Slovenia's COVID-19 cases exceed 80,000

LJUBLJANA, Dec. 3 (Xinhua) -- Slovenia on Thursday reported 1,772 new COVID-19 cases in the past 24 hours, taking the national tally of confirmed cases to 81,338, according to official figures.

A total of 1,289 patients were being treated in hospitals (four more than the day before), 198 of them in intensive care (one fewer than the day before). Forty-five new deaths took the toll to 1,592.

According to the COVID-19 tracker site Sledilnik, there are currently 20,288 active cases in the country. The average 14-day incidence rate is now 968 per 100,000 population.

Health Minister Tomaz Gantar has said that Slovenia plans to launch mass coronavirus testing before the end of the year. The Health Ministry is purchasing half a million rapid antigen tests with another million to follow.

The ministry also revealed on Thursday details about the COVID-19 vaccination plan, under which vaccine doses will be free of charge and available to all residents regardless of their health insurance status. Vaccine doses for around 50,000 residents are expected to be available in the first phase.
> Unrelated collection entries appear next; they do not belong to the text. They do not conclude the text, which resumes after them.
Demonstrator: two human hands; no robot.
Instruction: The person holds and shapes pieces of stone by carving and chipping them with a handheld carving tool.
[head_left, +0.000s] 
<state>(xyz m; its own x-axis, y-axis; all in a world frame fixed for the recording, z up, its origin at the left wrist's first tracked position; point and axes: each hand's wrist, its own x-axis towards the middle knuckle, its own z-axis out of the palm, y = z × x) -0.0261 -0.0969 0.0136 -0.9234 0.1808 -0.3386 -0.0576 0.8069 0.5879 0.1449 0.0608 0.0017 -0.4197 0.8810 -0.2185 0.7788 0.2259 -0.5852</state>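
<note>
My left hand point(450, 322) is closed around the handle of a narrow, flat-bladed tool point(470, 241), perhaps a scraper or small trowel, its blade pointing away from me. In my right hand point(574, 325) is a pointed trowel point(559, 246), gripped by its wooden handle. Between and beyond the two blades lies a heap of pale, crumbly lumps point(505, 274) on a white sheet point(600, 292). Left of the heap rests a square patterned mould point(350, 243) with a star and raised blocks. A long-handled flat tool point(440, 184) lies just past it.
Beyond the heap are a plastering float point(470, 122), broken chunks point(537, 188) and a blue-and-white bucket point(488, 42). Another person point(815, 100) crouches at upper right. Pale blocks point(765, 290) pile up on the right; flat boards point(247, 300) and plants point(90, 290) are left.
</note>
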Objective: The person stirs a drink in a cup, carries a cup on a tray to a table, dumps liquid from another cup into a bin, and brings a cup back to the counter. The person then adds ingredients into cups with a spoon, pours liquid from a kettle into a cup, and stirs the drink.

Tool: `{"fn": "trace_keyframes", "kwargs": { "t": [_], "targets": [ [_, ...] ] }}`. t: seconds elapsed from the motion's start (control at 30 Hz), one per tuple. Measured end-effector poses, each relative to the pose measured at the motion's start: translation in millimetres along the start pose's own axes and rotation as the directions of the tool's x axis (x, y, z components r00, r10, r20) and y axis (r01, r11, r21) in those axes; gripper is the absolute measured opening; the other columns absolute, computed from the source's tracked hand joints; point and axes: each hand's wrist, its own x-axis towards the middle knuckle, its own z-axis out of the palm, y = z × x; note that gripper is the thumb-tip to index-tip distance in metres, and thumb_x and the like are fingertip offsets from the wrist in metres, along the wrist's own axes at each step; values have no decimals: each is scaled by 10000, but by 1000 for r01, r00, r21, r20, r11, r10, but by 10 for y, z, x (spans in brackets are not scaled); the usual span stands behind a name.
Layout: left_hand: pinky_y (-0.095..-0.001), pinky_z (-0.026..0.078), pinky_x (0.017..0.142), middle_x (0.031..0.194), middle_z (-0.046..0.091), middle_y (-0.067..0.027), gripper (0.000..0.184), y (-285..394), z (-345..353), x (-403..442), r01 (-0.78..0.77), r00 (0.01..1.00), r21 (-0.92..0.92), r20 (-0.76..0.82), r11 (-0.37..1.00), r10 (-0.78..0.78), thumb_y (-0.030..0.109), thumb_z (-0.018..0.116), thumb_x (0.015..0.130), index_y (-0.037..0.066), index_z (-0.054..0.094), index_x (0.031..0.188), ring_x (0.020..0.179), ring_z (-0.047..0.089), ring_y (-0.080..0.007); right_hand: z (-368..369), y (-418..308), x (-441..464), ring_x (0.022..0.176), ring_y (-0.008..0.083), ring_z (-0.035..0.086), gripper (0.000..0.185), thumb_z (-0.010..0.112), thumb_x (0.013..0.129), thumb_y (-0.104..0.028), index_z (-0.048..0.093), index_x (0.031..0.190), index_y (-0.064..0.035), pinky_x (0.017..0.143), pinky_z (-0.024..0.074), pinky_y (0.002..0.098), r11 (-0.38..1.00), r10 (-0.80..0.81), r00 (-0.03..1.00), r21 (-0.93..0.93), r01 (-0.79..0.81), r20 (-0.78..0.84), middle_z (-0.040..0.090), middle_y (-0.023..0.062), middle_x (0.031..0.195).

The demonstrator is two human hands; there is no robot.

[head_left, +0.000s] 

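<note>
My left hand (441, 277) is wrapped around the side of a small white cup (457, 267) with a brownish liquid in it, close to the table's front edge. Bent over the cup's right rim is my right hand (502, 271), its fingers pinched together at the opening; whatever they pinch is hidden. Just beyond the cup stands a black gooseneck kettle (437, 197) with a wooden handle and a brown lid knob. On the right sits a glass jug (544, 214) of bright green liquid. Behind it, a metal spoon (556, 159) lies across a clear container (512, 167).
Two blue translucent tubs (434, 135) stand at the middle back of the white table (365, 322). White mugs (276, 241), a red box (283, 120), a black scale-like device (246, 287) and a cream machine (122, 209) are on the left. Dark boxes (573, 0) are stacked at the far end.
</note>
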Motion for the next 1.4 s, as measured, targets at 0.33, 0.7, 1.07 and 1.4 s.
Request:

The vaccine developed by Pfizer and BioNTech is expected to be the first to receive authorization. It is scheduled to be available at the end of December or more probably in the first half of January, according to Doroteja Novak Gosaric, secretary at the Health Ministry's Healthcare Directorate.

The Slovenian government adopted on Thursday a five-tier strategy for the relaxation of coronavirus restrictions based on a proposal by the Health Ministry and the coronavirus task force, Prime Minister Janez Jansa said on Twitter.

The relaxation of measures will hinge on two factors: the seven-day rolling average of daily infections and the number of hospitalized COVID-19 patients.

The current measures will remain in force as long as there are over 1,350 daily infections on average and more than 1,200 people in hospital. This is designated as the "black tier."

Slovenia has been in its second lockdown since mid-October and several measures have been tightened since then.

To bring life back to normal, countries such as the United Kingdom, China, Germany, Russia and the United States are racing against time to develop coronavirus vaccines.